*** Block opens ***

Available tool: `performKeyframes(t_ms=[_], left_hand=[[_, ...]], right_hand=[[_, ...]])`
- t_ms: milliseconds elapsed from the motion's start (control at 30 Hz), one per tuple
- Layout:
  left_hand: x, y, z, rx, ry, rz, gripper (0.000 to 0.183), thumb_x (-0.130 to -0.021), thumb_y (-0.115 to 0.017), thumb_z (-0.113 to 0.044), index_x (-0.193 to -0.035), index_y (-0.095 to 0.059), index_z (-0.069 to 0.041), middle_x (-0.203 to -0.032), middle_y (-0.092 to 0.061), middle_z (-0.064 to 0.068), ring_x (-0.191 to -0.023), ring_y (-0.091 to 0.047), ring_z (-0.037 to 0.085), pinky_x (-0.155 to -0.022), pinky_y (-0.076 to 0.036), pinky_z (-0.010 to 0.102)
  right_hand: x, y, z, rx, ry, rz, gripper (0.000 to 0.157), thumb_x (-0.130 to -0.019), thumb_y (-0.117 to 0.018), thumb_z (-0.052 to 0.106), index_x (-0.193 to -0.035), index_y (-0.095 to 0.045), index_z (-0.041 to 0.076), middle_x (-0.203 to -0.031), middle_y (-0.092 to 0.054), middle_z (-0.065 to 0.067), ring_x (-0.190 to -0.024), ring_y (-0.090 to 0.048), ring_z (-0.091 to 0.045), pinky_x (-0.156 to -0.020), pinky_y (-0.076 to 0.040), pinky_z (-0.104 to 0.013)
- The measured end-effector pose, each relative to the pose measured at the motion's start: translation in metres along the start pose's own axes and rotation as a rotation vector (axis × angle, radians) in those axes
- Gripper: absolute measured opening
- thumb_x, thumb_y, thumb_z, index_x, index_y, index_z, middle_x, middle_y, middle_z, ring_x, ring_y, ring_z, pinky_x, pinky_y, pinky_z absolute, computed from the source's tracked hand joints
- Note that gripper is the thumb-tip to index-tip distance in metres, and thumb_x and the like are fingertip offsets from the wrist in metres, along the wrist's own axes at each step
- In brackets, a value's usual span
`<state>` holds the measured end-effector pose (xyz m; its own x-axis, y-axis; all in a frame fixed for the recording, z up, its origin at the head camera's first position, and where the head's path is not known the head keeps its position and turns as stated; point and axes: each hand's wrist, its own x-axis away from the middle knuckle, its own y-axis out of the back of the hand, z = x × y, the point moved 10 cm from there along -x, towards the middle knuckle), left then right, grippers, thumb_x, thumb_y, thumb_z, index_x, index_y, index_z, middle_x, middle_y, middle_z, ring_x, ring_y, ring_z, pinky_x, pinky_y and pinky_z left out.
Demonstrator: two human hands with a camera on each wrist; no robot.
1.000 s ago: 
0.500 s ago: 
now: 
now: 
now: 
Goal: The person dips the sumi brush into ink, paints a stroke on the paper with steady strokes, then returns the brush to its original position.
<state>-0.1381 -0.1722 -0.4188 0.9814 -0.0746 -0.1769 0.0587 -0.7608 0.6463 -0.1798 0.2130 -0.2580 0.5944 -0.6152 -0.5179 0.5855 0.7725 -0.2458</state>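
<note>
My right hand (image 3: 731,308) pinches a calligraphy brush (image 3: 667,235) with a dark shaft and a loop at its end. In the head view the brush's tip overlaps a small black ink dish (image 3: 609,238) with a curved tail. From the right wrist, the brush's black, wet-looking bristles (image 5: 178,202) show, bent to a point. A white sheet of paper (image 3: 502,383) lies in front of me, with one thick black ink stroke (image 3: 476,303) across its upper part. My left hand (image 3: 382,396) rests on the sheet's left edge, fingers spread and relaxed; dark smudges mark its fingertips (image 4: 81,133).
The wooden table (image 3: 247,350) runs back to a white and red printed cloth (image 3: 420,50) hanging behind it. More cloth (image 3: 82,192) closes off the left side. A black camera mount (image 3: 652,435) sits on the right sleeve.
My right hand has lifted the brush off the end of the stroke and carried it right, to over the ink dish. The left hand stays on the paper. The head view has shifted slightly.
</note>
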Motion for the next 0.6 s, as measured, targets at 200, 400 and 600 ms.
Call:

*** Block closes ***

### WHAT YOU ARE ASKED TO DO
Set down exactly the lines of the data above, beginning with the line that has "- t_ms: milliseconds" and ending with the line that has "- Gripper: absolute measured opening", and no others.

### WRITTEN RESPONSE
- t_ms: milliseconds elapsed from the motion's start (control at 30 Hz), one per tuple
- Layout:
  left_hand: x, y, z, rx, ry, rz, gripper (0.000 to 0.183), thumb_x (-0.130 to -0.021), thumb_y (-0.115 to 0.017), thumb_z (-0.113 to 0.044), index_x (-0.193 to -0.035), index_y (-0.095 to 0.059), index_z (-0.069 to 0.041), middle_x (-0.203 to -0.032), middle_y (-0.092 to 0.061), middle_z (-0.064 to 0.068), ring_x (-0.191 to -0.023), ring_y (-0.091 to 0.047), ring_z (-0.037 to 0.085), pinky_x (-0.155 to -0.022), pinky_y (-0.076 to 0.036), pinky_z (-0.010 to 0.102)
  right_hand: x, y, z, rx, ry, rz, gripper (0.000 to 0.157), thumb_x (-0.130 to -0.019), thumb_y (-0.117 to 0.018), thumb_z (-0.052 to 0.106), index_x (-0.193 to -0.035), index_y (-0.095 to 0.045), index_z (-0.041 to 0.076), middle_x (-0.203 to -0.031), middle_y (-0.092 to 0.054), middle_z (-0.065 to 0.067), ring_x (-0.190 to -0.024), ring_y (-0.090 to 0.048), ring_z (-0.091 to 0.045), pinky_x (-0.156 to -0.020), pinky_y (-0.076 to 0.040), pinky_z (-0.104 to 0.013)
- The measured end-effector pose, each relative to the pose measured at the motion's start: translation in metres along the start pose's own axes and rotation as a rotation vector (axis × angle, radians) in those axes
- Gripper: absolute measured opening

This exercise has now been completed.